Howard County schools system's proposed cuts to the the Black Student Achievement and Mathematics, Engineering, Science Achievement programs have rattled members of the NAACP, and many spoke out against the decision during a Board of Education public hearing last week.
The cuts, identified under the Academic Intervention section of the budget, reduces the programs' funding by approximately $51,100. About 10 members of the NAACP Howard County branch, NAACP Youth Council and BSAP graduates testified at the hearing in opposition of the cuts, asking for increased funding.
Willie Flowers, president of the county's NAACP branch, said that while there were no cuts to either programs' staff, the board should replace the cut funds and increase the budget to hire more staff, enable more contracted services and extend the programs to all Title I schools.
"It should happen because just being happy about a rigorous program is not enough," Flowers said to the board. "Both BSAP and MESA provide a foundation for minority students to excel beyond what is expected. … The larger the net of support we create, the fewer students we will see who will slip through the cracks."

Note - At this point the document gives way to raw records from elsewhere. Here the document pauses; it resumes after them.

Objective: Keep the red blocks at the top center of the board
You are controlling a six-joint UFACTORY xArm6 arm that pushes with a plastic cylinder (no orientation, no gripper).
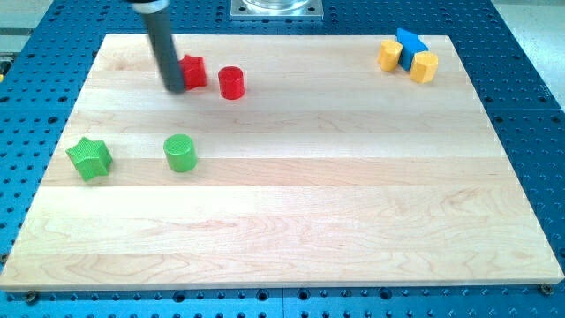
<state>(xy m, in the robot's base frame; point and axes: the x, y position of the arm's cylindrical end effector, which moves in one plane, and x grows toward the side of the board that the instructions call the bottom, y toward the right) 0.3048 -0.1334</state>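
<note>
Two red blocks sit near the view's top, left of centre: a red star-like block [192, 71] and a red cylinder [231, 82] just to its right, a small gap between them. My tip [175, 88] is at the lower left edge of the red star-like block, touching or nearly touching it. The rod rises from the tip toward the view's top left.
A green star [89, 159] and a green cylinder [180, 153] lie at the view's left. A blue block [410, 44] with two yellow blocks [389, 55] [425, 67] beside it sits at the top right. The wooden board [291, 221] lies on a blue perforated table.
</note>
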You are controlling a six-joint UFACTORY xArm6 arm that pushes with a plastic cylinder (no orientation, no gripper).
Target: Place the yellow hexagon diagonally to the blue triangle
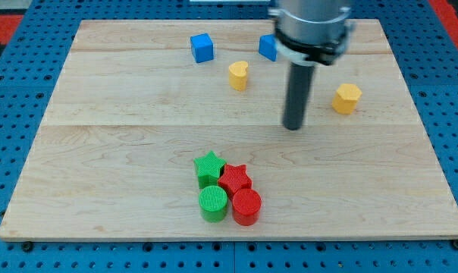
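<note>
Yellow marks the task's block: the yellow hexagon point(347, 98) lies well to the view's right of the blue triangle point(268, 47) and somewhat lower, the two well apart. The arm has no jaws, only a rod whose tip point(293, 127) rests between them, below the blue triangle and left of the hexagon, touching neither. Judging by this, the push is not yet begun; the hexagon probably needs bringing closer to a corner.

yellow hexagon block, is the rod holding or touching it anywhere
Nothing is held. My tip stands on bare wood, apart from the yellow hexagon block, which lies toward the view's right of it.
</note>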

Ebony Langford-Brown, executive director of School Improvement and Curricular Programs, said BSAP is among several other programs where funding reductions were made; however, "there's no change in what is happening for our students." The reduction in the budget affects workshop wages for non-salaried staff.
"We have liaisons that are not salaried. They would go to different events for which we would have to pay them workshop wages, Langford-Brown said in a phone interview. "What we usually have non-salaried employees do, our salaried employees will be doing."
At the public hearing, Michele Crosby, a mother of two and a Howard High School graduate, reiterated the testimony of Flowers and Butler, adding that the BSAP program creates a safe environment for black students to face and overcome everyday challenges. Crosby said she participated in the BSAP program in 1987 and 1988. Teacher Gloria Wallace founded the program in 1986.
"As a result of the program, African American history was offered as a standalone class for the first time at Howard High School," Crosby said. "It was the first time I was in the classroom with the majority of people who looked like me. … It boosted my self-esteem to learn more about the history of Africans in America than simply about their enslavement."
Crosby said her son, a freshman at Howard High, participates in the program and was recently recognized at Celebration of Excellence for his academic achievement.
"My son is a legacy," she said. "Unfortunately, systemic bias against black students is also still a pervasive legacy in our country and it seeps into all of our school systems. Imagine the challenge my young black sons face as they try to reconcile their friendly, thoughtful, quiet spoken demeanor with the violent, uncaring imagines of young black boys persistently portrayed in the media."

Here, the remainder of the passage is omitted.